What follows is a listing; restate every line of it word for word.

====== SUPPLIED MATERIAL ======

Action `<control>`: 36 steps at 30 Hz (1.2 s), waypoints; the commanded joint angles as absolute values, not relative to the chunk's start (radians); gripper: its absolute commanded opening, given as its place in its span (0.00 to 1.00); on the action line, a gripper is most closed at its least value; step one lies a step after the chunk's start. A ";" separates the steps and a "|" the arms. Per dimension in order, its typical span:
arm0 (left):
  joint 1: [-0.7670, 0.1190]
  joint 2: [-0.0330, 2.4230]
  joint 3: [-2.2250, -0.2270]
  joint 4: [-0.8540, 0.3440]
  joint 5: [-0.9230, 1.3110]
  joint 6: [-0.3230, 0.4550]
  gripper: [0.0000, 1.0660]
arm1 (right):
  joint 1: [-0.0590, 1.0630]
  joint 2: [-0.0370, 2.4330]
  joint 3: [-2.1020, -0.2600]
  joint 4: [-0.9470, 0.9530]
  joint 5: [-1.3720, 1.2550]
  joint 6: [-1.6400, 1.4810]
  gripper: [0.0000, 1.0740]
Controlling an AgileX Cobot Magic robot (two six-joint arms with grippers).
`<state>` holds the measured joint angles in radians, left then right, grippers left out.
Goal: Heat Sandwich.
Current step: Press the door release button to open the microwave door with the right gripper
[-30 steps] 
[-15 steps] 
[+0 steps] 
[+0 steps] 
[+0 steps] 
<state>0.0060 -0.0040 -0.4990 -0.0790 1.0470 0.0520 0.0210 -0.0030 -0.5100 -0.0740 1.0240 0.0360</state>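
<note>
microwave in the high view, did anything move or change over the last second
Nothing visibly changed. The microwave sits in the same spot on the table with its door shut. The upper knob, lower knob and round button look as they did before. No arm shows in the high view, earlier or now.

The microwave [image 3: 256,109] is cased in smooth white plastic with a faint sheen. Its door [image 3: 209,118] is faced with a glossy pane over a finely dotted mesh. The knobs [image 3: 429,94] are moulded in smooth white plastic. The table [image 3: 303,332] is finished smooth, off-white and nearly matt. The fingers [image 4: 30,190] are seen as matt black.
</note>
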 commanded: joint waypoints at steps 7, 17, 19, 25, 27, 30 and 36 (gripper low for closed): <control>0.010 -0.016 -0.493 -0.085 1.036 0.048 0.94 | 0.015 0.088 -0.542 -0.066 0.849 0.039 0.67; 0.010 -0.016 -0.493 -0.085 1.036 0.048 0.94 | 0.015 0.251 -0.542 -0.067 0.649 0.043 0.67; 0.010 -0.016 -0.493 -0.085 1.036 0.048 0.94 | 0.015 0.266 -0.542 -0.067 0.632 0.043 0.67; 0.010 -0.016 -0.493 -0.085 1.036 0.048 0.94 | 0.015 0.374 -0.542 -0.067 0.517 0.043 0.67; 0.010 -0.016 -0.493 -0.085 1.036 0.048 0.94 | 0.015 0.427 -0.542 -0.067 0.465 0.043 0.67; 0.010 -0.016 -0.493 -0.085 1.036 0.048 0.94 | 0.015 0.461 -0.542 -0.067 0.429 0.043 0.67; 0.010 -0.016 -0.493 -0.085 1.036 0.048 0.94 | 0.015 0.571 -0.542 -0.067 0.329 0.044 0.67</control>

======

• ANSWER SECTION
Action `<control>`: 36 steps at 30 Hz (1.2 s), waypoints; the commanded joint angles as absolute values, not relative to the chunk's start (radians); gripper: its absolute commanded opening, given as its place in its span (0.00 to 1.00); on the action line, a gripper is most closed at its least value; step one lies a step after the chunk's start. A ";" separates the steps and a "|" the arms. Per dimension in order, its typical span:
arm0 (left):
  joint 1: [-0.7670, 0.1190]
  joint 2: [-0.0330, 2.4230]
  joint 3: [-2.2250, -0.2270]
  joint 4: [-0.8540, 0.3440]
  joint 5: [-0.9230, 1.3110]
  joint 6: [-0.3230, 0.4550]
  gripper: [0.0000, 1.0660]
arm1 (right):
  joint 1: [-0.0590, 1.0630]
  joint 2: [-0.0370, 2.4330]
  joint 3: [-2.1020, -0.2600]
  joint 4: [-0.9470, 0.9530]
  joint 5: [-1.3720, 1.2550]
  joint 6: [-1.6400, 1.4810]
  gripper: [0.0000, 1.0740]
Controlling an AgileX Cobot Magic robot (two six-joint arms with grippers).
`<state>` holds the measured joint angles in radians, left then right, grippers left out.
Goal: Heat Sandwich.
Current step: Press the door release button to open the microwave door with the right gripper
[-30 steps] 
[-15 steps] 
[+0 steps] 
[+0 steps] 
[+0 steps] 
<state>0.0060 -0.0040 -0.4990 -0.0790 1.0470 0.0520 0.0210 -0.0030 -0.5100 -0.0740 1.0240 0.0360</state>
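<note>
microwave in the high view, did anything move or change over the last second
Nothing visibly changed. The microwave sits in the same spot on the table with its door shut. The upper knob, lower knob and round button look as they did before. No arm shows in the high view, earlier or now.

The microwave [image 3: 256,109] is cased in smooth white plastic with a faint sheen. Its door [image 3: 209,118] is faced with a glossy pane over a finely dotted mesh. The knobs [image 3: 429,94] are moulded in smooth white plastic. The table [image 3: 303,332] is finished smooth, off-white and nearly matt. The fingers [image 4: 30,190] are seen as matt black.
</note>
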 commanded: joint waypoints at steps 7, 17, 19, 25, 27, 30 and 36 (gripper low for closed): <control>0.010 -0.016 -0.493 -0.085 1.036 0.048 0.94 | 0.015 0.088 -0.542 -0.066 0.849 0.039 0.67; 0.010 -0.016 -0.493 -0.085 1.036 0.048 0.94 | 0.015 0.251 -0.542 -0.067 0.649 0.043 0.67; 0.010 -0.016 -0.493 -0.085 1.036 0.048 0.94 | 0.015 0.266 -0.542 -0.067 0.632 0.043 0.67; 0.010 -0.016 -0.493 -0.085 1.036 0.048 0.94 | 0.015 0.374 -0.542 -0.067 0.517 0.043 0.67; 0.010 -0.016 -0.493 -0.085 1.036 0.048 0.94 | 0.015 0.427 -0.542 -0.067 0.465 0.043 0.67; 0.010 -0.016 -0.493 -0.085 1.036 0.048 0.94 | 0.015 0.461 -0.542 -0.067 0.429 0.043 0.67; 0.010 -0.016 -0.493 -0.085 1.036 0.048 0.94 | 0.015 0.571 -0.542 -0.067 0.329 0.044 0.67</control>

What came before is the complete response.